Das dürfte der Grund dafür sein, warum die Studie zwar die über drei Jahre ermittelten SAVE-Daten verwendet, den Betrachtungszeitraum für Selbstständige jedoch auf maximal zwei Jahre reduziert. Es drängt sich die Vermutung auf, dass die Studie bei einem Beobachtungszeitraum von drei Jahren wohl nicht mehr genug Selbständige hätte, um überhaupt noch signifikante Aussagen zu treffen.

Dieser Umstand verdeutlicht ein weiteres grundsätzliches Defizit der MEA-Studie: Der methodische Ansatz wird der Wirklichkeit der Erwerbs-Biografien der Befragten nicht gerecht.

Die Selbstständigen in Deutschland passen nicht in das von der Studie konstruierte Konzept lebenslänglicher Dauerselbstständigkeit. Selbstständigkeit ist bei den meisten Befragten offenbar nur ein Teil ihrer Erwerbsbiografie. Meist können die zum jeweiligen Zeitpunkt befragten Selbstständigen erhebliche Rentenbeitragszeiten als ehemalige Arbeitnehmer, ggf. auch Ruhegeldansprüche als Beamte, vorweisen. Wegen geringerer Selbstständigenzeiten dürfte hier das Ansparvermögen für die spätere private Altersvorsorge geringer ausfallen. Dafür wären dann die erworbenen Rentenansprüche viel höher. Trotzdem nimmt die Studie in diesen Fällen das für eine Altersvollversorgung unzureichende Ansparvermögen Selbstständiger als Vorwand, ihnen drohende Altersarmut zu unterstellen. Durch Renten bereits gut versorgte Personen ohne viel Vermögen, die sich zwischenzeitlich selbständig gemacht haben, rücken durch die Studie ins Licht von altersarmutgefährdeten Personen.

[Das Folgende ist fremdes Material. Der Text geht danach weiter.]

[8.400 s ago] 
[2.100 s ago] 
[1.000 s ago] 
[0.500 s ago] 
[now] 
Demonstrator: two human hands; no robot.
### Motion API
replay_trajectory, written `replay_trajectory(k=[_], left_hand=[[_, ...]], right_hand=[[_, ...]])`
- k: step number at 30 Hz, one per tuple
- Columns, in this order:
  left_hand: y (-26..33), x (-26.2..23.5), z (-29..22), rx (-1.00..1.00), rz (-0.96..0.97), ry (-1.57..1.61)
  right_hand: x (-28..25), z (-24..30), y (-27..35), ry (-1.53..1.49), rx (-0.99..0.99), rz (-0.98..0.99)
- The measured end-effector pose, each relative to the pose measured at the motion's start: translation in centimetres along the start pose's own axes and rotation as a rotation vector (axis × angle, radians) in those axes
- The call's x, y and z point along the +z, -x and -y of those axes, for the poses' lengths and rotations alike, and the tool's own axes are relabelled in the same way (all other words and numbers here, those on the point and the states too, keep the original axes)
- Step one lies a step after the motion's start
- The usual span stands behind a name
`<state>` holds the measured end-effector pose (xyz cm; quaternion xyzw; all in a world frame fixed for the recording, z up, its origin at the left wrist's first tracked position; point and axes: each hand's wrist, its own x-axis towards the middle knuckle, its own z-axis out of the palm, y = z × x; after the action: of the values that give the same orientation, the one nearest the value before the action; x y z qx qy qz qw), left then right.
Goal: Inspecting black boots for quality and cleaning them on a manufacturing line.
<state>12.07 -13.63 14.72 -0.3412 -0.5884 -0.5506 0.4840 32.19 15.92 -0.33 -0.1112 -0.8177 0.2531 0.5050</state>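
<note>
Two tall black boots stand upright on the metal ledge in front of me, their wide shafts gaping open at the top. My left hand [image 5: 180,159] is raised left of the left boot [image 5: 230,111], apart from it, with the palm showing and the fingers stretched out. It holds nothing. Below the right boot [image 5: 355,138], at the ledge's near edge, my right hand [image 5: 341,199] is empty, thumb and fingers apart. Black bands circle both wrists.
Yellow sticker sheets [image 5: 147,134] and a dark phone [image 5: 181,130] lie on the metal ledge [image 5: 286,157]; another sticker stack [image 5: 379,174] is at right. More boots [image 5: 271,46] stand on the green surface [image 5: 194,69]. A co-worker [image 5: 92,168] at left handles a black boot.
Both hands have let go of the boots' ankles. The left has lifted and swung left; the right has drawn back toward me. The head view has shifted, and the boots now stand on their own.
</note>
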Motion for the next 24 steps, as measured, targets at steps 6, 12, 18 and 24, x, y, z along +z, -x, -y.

Hinsichtlich der Frage der Altersarmutsgefährdung Selbstständiger macht die Studie somit eine hahnebüchene Milchmädchenrechnung auf. Allerdings liegen die "erschreckenden" (FAZ) Studienergebnisse voll auf Linie der Vorsorge-Lobbys. Diese benötigen ja "Argumente" für die gesetzliche Zwangsvorsorge Selbständiger.